Tuesday, January 01, 2008

so christmas happened. went to florida like always. as much as i love going to florida where its warm, a nice change from the weather here right now, i remember every year why i dislike florida so much and why im a small town girl. florida is huge. the city where my grandparents live and the city where my aunt lives... theyre enormous. you go out to drive to the grocery store and you pass hundreds of stores, twenty or thirty roads, drive under eighty or ninety stop lights, and pass two or three trees on the way there. excuse the language, but what the hell us up with that? when im in florida it feels to me like people arent there to live. theyre there to work and make money, so that they can keep working and keep making money; they just want to survive and make it through the day. maybe im not describing it the right way... florida, and all other cities for that matter, but particularly florida, remind me of people stuck in a bubble. inside their little bubble, people go to work, they come home, they sleep, they wake up, and they do it all over again. im almost positive life isnt REALLY like that for the people who live there... its just... i dont even know how to explain it. its such a rat race around there. massive amounts of traffic, sirens going off all the time from all the police and ambulances flying by, store upon store upon store, ridiculously high cost of living... i dont know how people stand it. i cant remember a single morning in north carolina that i was woken up in the wee hours of the morning by the sound of an ambulance driving by. traffic where i live only happens once a year, after the christmas parade (which, ironically, is before thanksgiving...) when everyone and their brother is downtown. and even then, it only took me 20 minutes longer to get home than it usually would.

anell tells me that some people like the city, although ill never understand why. ive decided that after college, i want to settle down in a small town, possibly even the area i live in now. its so weird for me to say that, because, being born from atlanta, i always convinced myself that i was a big town girl and that i wanted to go to atlanta again, go to UGA and live in marietta where i lived before. not anymore. not for me. no way.

 

buuuut anyways. life is good. im about to start my last semester of my senior year of hs, which is both extremely exciting and extremely nerve-wracking at the same time. im defenitly glad to be getting ready to move out. im worried about it, but im ready for a change. high point is still my number 1 choice, and so far, my only choice as i havent applied anywhere else (much to the disappointment of my sister). im a semi-finalist for their presidential scholarship, so that hopefully i can actually afford to go there. im going for interviews in february.

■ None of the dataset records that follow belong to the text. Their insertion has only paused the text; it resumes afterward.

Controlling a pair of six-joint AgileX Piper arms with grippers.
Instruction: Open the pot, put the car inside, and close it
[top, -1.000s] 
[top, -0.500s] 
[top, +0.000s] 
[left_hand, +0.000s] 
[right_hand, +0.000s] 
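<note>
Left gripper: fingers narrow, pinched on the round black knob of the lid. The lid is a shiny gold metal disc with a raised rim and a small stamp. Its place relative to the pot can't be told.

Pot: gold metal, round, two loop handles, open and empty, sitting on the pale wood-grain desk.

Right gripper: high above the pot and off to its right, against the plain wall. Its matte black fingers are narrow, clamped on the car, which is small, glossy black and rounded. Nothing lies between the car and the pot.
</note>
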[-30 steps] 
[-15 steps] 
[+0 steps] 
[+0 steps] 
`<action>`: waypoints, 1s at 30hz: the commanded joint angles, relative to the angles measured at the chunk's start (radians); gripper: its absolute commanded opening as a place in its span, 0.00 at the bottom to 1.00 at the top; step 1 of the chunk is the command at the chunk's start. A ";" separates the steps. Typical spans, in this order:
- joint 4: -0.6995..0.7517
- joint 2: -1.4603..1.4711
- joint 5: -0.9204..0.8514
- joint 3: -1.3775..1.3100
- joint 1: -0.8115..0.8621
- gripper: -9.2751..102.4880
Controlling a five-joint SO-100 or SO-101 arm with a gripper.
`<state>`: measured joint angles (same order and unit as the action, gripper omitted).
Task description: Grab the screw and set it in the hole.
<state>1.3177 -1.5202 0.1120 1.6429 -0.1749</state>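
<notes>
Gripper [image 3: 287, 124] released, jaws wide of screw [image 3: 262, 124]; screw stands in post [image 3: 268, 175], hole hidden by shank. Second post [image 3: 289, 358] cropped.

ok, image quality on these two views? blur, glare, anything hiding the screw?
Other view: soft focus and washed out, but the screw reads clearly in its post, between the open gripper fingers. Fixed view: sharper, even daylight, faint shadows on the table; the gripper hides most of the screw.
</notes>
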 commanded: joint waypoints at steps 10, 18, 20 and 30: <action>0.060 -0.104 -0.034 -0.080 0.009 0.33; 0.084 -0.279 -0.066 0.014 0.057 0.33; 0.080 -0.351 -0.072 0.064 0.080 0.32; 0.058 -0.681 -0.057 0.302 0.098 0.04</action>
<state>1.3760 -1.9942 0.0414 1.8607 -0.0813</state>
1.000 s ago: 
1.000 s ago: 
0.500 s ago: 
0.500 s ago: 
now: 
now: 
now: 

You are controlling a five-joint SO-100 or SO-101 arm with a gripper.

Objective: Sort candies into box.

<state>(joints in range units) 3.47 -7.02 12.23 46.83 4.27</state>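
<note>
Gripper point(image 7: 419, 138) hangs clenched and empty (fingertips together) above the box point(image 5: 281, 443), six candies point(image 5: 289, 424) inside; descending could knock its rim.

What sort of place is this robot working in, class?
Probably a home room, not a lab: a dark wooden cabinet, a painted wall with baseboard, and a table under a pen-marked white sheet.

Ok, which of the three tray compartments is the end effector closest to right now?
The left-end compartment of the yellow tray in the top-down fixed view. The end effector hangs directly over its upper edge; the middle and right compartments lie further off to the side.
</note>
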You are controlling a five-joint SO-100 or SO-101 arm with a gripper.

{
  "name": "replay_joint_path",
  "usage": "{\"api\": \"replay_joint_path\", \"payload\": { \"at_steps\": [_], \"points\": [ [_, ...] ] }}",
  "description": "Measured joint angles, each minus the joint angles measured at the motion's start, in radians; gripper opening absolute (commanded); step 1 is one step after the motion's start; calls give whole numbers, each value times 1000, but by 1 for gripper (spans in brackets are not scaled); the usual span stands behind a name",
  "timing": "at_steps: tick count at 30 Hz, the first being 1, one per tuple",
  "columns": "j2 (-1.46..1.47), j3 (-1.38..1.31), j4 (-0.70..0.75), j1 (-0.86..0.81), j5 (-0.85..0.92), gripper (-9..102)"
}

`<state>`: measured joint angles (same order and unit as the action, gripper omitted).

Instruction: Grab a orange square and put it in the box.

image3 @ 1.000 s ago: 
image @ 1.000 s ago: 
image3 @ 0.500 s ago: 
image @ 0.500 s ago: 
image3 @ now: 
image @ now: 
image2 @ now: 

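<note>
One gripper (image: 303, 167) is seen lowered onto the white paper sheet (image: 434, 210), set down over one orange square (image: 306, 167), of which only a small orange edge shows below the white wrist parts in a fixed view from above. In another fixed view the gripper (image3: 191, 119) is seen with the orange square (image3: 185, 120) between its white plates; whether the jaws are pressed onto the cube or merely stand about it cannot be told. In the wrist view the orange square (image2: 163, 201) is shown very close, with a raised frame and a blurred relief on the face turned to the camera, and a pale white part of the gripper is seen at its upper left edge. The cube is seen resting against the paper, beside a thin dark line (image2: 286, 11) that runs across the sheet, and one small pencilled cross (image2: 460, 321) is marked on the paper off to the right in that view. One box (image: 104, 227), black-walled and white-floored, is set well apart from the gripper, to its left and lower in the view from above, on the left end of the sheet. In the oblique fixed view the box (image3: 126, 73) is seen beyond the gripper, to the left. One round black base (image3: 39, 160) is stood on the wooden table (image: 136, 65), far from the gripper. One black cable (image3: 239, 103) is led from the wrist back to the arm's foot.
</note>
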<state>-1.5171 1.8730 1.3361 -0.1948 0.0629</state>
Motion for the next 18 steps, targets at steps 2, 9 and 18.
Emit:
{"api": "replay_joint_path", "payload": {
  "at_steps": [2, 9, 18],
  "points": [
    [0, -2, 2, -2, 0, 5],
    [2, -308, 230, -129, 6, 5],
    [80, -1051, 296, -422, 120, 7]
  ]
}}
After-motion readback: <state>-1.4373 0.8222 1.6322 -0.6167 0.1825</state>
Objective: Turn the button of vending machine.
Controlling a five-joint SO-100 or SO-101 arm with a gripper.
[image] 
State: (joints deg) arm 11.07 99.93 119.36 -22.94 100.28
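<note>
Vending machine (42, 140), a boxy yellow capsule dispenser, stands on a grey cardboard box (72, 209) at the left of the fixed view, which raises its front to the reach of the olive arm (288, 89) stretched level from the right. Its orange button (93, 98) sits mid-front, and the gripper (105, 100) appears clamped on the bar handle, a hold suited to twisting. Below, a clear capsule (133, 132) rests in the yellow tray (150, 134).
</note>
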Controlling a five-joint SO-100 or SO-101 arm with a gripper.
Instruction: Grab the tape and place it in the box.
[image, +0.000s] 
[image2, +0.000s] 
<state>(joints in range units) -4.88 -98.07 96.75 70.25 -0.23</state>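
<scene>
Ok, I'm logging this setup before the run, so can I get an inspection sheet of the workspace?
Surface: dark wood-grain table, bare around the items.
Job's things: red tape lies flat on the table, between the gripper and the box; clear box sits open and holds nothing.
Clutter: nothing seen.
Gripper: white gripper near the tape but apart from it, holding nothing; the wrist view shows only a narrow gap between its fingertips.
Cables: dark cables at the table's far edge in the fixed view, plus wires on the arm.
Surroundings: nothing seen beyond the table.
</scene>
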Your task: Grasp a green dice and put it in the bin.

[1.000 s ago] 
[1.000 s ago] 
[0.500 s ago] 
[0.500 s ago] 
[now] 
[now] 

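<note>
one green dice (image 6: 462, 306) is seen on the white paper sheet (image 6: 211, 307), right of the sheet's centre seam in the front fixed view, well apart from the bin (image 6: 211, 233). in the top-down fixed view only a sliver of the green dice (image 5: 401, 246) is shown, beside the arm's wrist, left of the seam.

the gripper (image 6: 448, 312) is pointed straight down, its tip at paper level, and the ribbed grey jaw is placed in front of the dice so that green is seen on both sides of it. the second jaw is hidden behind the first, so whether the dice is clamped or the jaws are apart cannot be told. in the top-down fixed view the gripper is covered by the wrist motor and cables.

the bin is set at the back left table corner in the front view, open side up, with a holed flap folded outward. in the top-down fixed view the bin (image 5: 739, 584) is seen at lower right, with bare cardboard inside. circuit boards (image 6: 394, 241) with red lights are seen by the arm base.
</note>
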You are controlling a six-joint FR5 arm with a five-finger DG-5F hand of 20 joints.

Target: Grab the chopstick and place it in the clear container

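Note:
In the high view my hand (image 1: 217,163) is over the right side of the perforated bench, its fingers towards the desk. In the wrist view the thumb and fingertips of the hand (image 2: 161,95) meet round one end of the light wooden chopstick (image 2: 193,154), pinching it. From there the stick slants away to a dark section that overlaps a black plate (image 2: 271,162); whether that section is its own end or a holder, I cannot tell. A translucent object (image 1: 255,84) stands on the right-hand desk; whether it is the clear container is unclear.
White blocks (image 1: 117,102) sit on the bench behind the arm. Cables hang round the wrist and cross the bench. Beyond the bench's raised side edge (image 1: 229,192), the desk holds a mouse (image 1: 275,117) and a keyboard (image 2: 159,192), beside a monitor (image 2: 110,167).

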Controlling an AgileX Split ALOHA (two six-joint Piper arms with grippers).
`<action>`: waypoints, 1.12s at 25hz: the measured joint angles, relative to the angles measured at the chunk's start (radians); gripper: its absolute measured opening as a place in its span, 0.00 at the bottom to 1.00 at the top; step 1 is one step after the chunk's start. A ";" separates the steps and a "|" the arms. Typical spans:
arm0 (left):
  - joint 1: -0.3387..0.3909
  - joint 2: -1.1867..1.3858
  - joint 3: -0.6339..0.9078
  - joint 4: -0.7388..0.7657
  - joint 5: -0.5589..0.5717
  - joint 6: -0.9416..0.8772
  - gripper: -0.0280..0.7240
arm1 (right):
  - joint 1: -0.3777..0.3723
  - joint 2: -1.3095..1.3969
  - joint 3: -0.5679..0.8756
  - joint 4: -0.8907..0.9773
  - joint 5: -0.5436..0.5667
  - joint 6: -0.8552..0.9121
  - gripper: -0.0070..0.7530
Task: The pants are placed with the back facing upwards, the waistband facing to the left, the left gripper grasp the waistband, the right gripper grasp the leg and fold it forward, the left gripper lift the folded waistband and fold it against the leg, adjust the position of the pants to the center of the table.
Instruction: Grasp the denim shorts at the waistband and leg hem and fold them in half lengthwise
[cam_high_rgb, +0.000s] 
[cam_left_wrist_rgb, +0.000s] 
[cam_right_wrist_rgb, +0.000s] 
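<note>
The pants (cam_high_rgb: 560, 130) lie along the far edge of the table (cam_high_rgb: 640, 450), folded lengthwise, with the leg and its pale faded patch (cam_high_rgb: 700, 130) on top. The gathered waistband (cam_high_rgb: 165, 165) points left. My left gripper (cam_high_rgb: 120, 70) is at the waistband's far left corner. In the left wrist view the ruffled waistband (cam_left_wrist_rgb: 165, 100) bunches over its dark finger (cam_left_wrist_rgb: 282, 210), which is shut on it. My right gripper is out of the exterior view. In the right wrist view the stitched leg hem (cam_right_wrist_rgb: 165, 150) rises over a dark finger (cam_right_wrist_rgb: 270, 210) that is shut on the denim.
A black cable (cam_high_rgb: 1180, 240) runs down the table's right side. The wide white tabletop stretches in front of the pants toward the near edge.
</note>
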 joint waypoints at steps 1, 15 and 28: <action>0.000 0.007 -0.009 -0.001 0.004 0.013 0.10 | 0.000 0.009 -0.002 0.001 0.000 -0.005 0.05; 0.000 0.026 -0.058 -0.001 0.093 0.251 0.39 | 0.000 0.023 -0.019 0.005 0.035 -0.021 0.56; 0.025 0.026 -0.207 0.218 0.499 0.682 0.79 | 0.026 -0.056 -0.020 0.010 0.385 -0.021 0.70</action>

k. thats all for now... it seems like i had so much more to say...


Wednesday, October 24, 2007

life is not a contest. it doesnt matter if a guy thinks youre prettier than me. it doesnt matter if people think youre funnier than me. it doesnt matter if people like you more than me. because number one, youre probably dead wrong, and number two, it make you a bitch for throwing that kind of stuff in my face over and over again. in fact, doing that makes you less attractive, it makes you less funny, and it makes people like you less. get over yourself, youre not as great as you think.

oh, and you know what else? if youre in my class and you have too much of an attitude to even say ONE word to me and try to be my friend, dont bother asking to borrow my straightener every damn day... it just pisses me off.


Sunday, September 30, 2007

things in life that i like right now (not in order of importance)

1. younglife

2. week-long homecoming activities

3. hanging out with my best friendssss.

4. hanging out with crazy hilarious young life leaders

5. kicking ass at the powder puff game.

6. feeling loved

things in life that i do not like right now

1. boys boys boys

2. senior project

3. college applications

4. lots of homework

5. having to do color guard AND carry flags during my senior homecoming.

6. being cold

 

so i guess it all evens out... right?